• [YOUR ASSIGNMENT] Copy each line of the following data that contains "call".

((

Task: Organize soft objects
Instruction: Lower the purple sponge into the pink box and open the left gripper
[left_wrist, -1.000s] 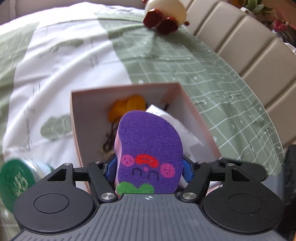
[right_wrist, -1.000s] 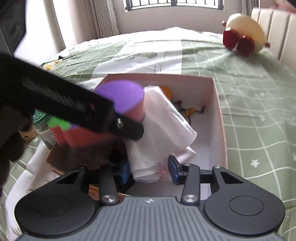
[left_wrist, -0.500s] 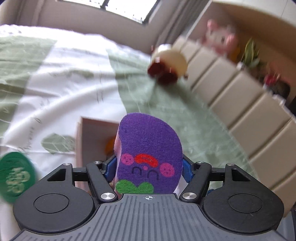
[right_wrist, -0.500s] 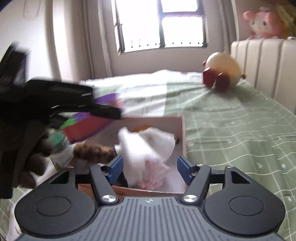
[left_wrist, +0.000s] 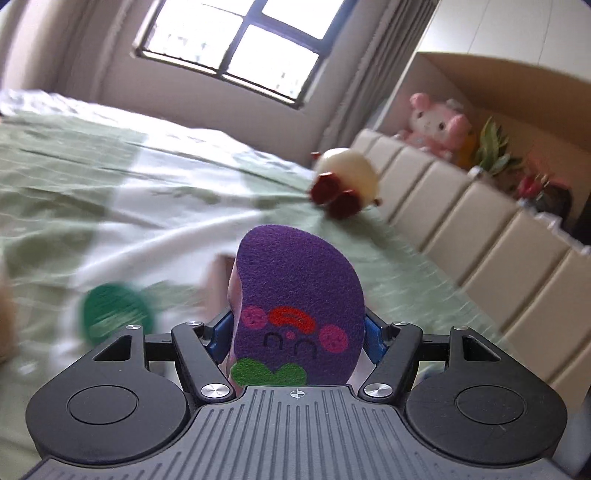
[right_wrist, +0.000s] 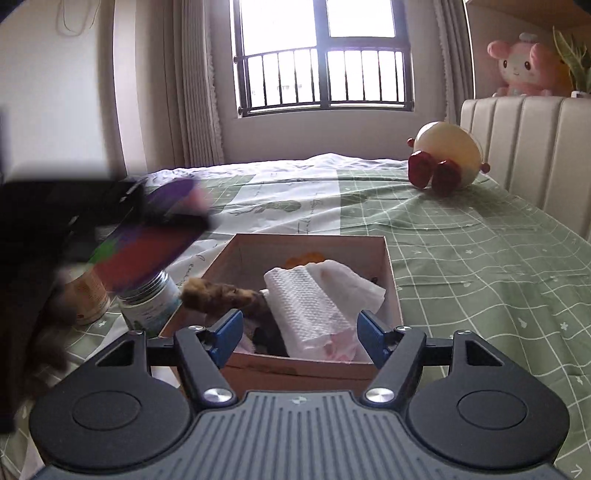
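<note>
Purple sponge (left_wrist: 299, 306), a felt-faced piece with pink cheeks, a red mouth and a green bow, stands upright between the blue pads of the left gripper (left_wrist: 299, 332), whose jaws are closed snugly on its sides, holding it in the air above the bed (left_wrist: 129, 206). Seen from the right wrist, the same sponge (right_wrist: 147, 240) is a blur up at left, above a green-lidded jar (right_wrist: 151, 299) that stands just beside the cardboard box (right_wrist: 306, 369). The right gripper (right_wrist: 297, 332) hovers at the box's near wall with its jaws spread wide and nothing between them. Inside the box lie a white folded cloth (right_wrist: 314, 299), a brown furry toy (right_wrist: 221, 295) draped over the left wall, and something orange (right_wrist: 304, 258) at the back. A cream round plush (right_wrist: 447, 155) with red feet sits on the bed near the headboard (right_wrist: 528, 147), well apart from the box.
</note>
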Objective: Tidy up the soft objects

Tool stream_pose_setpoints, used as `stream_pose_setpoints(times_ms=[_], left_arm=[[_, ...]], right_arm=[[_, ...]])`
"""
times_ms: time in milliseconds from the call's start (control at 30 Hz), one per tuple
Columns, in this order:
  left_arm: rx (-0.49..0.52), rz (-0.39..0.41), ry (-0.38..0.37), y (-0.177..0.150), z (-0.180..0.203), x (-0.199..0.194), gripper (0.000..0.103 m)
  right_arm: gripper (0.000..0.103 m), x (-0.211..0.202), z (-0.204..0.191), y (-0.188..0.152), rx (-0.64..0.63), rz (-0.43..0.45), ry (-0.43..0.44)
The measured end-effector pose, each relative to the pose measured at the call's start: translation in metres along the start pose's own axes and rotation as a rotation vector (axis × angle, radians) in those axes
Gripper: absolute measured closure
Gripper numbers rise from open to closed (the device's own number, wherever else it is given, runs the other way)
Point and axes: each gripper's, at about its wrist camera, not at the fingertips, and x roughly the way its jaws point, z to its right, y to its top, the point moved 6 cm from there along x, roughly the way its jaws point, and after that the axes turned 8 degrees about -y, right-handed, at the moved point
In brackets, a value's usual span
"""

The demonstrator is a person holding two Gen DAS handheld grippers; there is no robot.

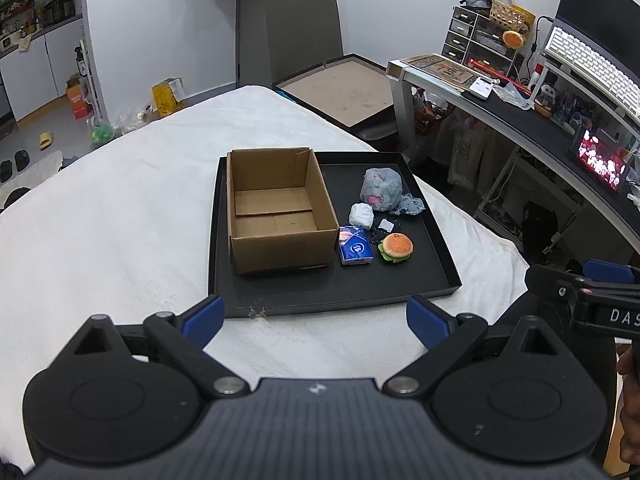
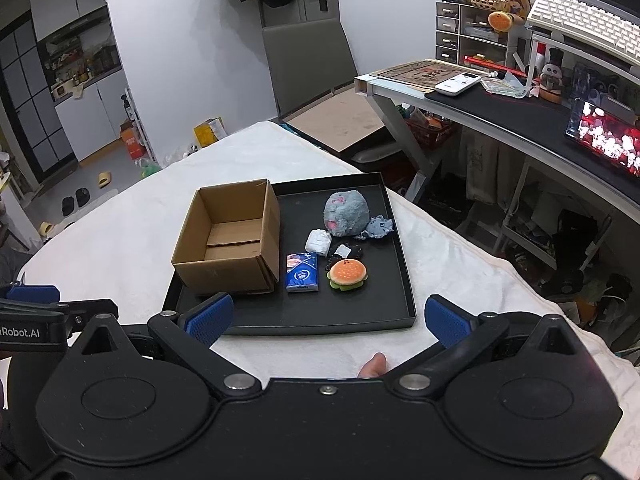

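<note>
A black tray point(image 1: 436, 236) point(image 2: 402, 264) lies on a white blanket. On its left stands an open, empty cardboard box point(image 1: 276, 208) point(image 2: 232, 236). To the box's right lie a grey plush point(image 1: 380, 190) point(image 2: 346, 214), a small grey plush piece point(image 1: 410, 205) point(image 2: 378, 227), a white soft wad point(image 1: 361, 214) point(image 2: 318, 241), a blue tissue pack point(image 1: 355, 245) point(image 2: 302, 272), a burger plush point(image 1: 397, 247) point(image 2: 347, 274) and a dark beaded item with a white tag point(image 1: 385, 227) point(image 2: 344, 252). My left gripper point(image 1: 316, 320) and right gripper point(image 2: 328, 320) are open and empty, in front of the tray's near edge.
The white blanket point(image 1: 120, 220) point(image 2: 460, 280) covers the table. A desk point(image 1: 520, 120) point(image 2: 500, 112) with a keyboard, drawers and a lit screen stands to the right. A grey chair point(image 1: 304, 36) point(image 2: 308, 64) and a brown board point(image 1: 344, 88) stand behind. The right gripper shows at the left view's edge point(image 1: 592, 292).
</note>
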Motion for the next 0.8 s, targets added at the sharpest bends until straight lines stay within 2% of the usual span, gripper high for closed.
stream_pose_setpoints(times_ms=[800], left_arm=[[-0.022, 0.020, 0.000, -0.0005, -0.0036, 0.0016, 0.006]], right_arm=[[0.000, 0.0034, 0.0027, -0.0003, 0.016, -0.003, 0.004]])
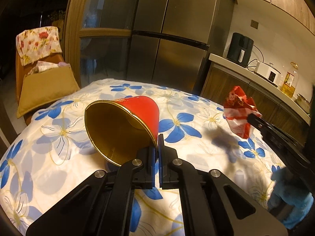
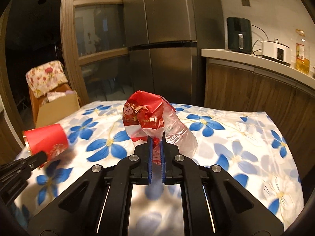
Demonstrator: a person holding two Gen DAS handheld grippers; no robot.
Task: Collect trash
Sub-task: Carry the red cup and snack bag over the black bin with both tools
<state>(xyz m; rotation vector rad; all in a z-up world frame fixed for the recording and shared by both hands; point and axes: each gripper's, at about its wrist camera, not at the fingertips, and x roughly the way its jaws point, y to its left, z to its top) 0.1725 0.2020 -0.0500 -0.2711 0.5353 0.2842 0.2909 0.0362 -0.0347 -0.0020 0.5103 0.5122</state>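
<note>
While lifted, red cup (image 1: 122,125) rim in left claw (image 1: 158,147), wrapper (image 2: 155,118) in right claw (image 2: 157,147)

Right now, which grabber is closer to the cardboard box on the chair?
Left, probably. The left gripper, pinching the red paper cup, sits on the table side near the cardboard box. The right gripper, clamping the crumpled red plastic bag, is farther over.

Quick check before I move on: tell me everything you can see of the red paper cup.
The red paper cup looks like thin card, red outside with a gold print, gold inside and along the rim. It is empty, lifted off the floral tablecloth and tipped on its side, mouth towards the left wrist camera. The left gripper is shut on its rim, pinching the wall edge-on. Nothing else touches it.
</note>
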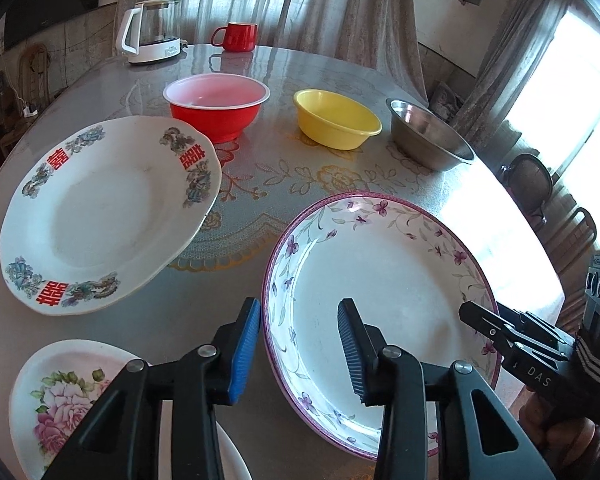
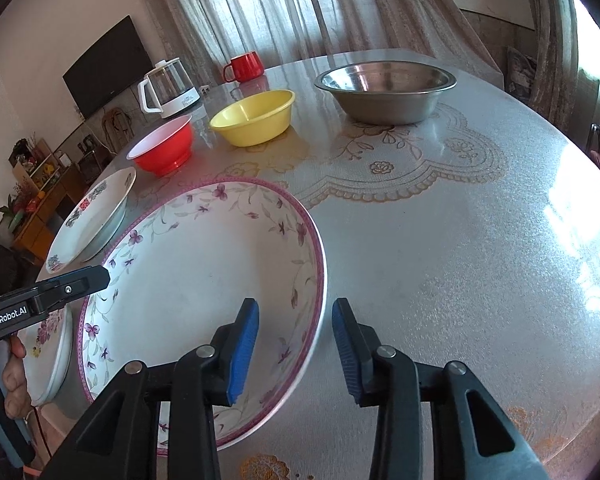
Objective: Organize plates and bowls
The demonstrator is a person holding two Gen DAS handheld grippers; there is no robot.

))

• [ANSWER TO THIS PROBLEM]
times_ms: time in milliseconds from the call's start (control at 30 Hz), one per tuple
The measured end-effector pose, each relative to the pose measured at the call's start: translation in metres along the start pose's own axes and rotation as a rotation vector (axis × angle, radians) in those axes

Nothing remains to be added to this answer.